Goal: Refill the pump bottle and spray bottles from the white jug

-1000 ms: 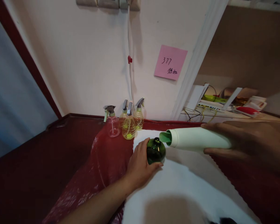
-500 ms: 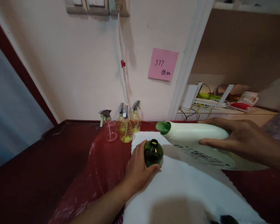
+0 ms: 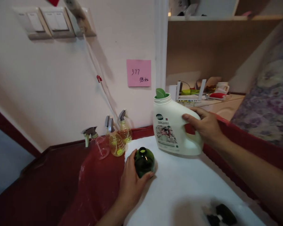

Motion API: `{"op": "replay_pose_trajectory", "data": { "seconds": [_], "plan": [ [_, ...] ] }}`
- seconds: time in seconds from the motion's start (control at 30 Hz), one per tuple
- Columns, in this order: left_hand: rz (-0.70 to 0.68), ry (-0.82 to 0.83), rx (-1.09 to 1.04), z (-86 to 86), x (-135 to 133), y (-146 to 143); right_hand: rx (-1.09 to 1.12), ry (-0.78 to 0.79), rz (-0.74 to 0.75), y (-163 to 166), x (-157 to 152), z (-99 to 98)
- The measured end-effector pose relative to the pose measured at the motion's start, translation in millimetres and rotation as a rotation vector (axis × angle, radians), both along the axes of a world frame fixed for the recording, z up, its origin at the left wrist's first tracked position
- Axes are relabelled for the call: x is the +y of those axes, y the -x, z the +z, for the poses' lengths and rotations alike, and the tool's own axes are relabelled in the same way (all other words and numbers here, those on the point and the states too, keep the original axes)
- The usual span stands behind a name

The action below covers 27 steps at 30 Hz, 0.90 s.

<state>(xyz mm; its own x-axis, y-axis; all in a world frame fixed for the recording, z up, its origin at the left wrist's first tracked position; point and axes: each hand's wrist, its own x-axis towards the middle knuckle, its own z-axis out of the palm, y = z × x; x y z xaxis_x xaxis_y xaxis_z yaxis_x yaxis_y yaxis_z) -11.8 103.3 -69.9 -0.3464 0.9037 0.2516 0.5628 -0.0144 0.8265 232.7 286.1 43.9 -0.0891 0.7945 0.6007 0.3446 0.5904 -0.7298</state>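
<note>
My left hand [image 3: 131, 183] is wrapped round a small round green bottle [image 3: 144, 161] with an open neck, standing on a white cloth [image 3: 179, 191]. My right hand [image 3: 205, 125] grips the handle of a white detergent jug [image 3: 171, 128], which stands upright on the cloth just right of and behind the green bottle. The jug's cap is off and its green pouring spout [image 3: 160, 93] shows at the top.
Several spray bottles [image 3: 116, 141] with yellow liquid stand against the wall on red plastic sheeting [image 3: 96, 188]. A dark object [image 3: 223, 213] lies on the cloth at the lower right. A pink note [image 3: 138, 72] is stuck on the wall. A shelf with clutter [image 3: 202, 91] is behind the jug.
The white jug has gone from lying tilted with its spout over the green bottle to standing upright on the cloth. My left hand stays on the green bottle. The view has shifted.
</note>
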Motion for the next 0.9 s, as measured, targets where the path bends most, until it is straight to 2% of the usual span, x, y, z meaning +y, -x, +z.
{"op": "replay_pose_trajectory", "data": {
  "seconds": [0.2, 0.47, 0.63, 0.77, 0.9],
  "plan": [
    [-0.027, -0.004, -0.012, -1.6, 2.1, 2.2, 0.279, 0.150, 0.054, 25.8, 8.4, -29.8],
    [-0.035, -0.007, -0.013, -1.5, 4.4, 3.3, 0.233, 0.230, 0.090, 27.7, 16.1, -43.4],
    [-0.018, -0.017, -0.018, -4.8, 5.6, 5.4, 0.119, 0.165, 0.042, 23.8, 16.4, -42.3],
    [-0.004, -0.066, -0.009, -10.0, 7.9, 9.0, -0.011, 0.033, -0.012, 5.0, -3.5, -30.1],
    [0.000, -0.068, -0.015, -8.9, 10.8, 10.3, -0.194, 0.019, 0.158, -33.8, -44.5, -16.6]
  ]
}}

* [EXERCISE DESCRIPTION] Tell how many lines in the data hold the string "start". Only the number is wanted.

* [OUTPUT OF THE TASK] 2